Question

If \( x \) and \( y \) are two decimal digits and \( (0.1101)_2 = (0.8xy5)_{10} \), the decimal value of \( x + y \) is \(\underline{\hspace{2cm}}\).

Hint:

Binary fractions can be converted to decimal by summing powers of \( \frac{1}{2} \).

Answer 1

Correct Answer: 3

To solve for \( x+y \), first convert the binary number \( (0.1101)_2 \) to its decimal equivalent.

Step 1: Binary to Decimal Conversion

The binary number \( 0.1101_2 \) is read as \( 1 \times 2^{-1} + 1 \times 2^{-2} + 0 \times 2^{-3} + 1 \times 2^{-4} \).

Calculate each term:

• \(1 \times 2^{-1} = 0.5\)
• \(1 \times 2^{-2} = 0.25\)
• \(0 \times 2^{-3} = 0\)
• \(1 \times 2^{-4} = 0.0625\)

Sum these to get the decimal equivalent: \(0.5 + 0.25 + 0 + 0.0625 = 0.8125_{10}\).

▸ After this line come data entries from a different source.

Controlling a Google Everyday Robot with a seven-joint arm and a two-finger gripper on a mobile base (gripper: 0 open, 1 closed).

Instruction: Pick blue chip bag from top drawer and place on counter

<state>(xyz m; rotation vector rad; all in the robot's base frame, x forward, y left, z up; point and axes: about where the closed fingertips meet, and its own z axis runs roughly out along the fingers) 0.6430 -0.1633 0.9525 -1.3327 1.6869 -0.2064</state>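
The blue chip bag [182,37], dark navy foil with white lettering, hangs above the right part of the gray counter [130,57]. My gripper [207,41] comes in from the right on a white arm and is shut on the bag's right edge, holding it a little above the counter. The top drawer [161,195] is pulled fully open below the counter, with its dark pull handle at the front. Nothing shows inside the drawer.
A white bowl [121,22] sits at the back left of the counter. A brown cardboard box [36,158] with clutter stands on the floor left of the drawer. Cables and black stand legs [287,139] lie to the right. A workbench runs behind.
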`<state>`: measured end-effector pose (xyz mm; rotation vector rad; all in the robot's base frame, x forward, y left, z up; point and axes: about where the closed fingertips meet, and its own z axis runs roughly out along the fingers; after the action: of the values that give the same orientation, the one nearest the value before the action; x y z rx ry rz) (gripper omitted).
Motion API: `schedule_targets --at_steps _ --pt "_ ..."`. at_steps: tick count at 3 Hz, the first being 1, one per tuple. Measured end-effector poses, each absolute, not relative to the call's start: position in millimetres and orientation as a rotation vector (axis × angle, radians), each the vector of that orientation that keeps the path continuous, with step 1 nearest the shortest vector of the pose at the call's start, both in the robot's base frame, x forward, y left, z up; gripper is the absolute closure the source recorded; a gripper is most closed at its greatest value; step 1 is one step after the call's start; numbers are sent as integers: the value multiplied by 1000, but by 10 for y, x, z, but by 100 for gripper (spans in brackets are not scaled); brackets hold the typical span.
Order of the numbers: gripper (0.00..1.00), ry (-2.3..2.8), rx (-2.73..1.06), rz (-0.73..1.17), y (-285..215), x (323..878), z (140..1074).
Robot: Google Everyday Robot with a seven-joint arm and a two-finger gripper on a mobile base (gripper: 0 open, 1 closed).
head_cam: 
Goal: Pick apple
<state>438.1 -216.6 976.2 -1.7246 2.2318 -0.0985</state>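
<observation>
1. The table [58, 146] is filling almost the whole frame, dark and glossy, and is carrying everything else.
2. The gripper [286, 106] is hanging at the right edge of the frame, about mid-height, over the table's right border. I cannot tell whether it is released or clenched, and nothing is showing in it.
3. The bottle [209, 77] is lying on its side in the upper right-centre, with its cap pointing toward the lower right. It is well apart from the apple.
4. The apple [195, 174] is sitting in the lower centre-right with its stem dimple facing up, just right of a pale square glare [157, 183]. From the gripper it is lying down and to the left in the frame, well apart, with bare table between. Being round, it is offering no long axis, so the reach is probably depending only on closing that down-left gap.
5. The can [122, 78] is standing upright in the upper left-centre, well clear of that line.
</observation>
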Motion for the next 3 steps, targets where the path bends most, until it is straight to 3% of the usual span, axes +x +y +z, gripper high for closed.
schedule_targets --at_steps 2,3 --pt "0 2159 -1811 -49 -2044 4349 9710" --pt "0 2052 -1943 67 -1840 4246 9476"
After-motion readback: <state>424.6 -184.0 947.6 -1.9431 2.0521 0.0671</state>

Step 2: Matching Decimal Places

The problem states \( (0.1101)_2 = (0.8xy5)_{10} \). Therefore, \(0.8125_{10} = 0.8xy5_{10}\).

Convert \(0.8xy5\) to a form we can solve: \(0.8 + 0.x + 0.0y + 0.0005\).

Combine known terms: \(0.8 + 0.0005 = 0.8005\).

Thus, we have \(0.8005 + 0.1x + 0.01y = 0.8125\).

Step 3: Solving for \(x\) and \(y\)

Rearrange the equation: \(0.1x + 0.01y = 0.012\).

Multiply through by 100 to clear decimals: \(10x + y = 1.2\).

Considering \(x\) and \(y\) must be digits (0-9), test integer values:

If \(x=1\), \(10(1)+y=1.2\) becomes \(10+y=12\Rightarrow y=2\).

Check the values: \(x=1, y=2\) satisfies the conditions.

Step 4: Compute \(x+y\) and Verify

The sum \(x+y=1+2=3\).

Since the range specified is 3,3, the solution fits the range.

Therefore, the decimal value of \( x+y \) is 3.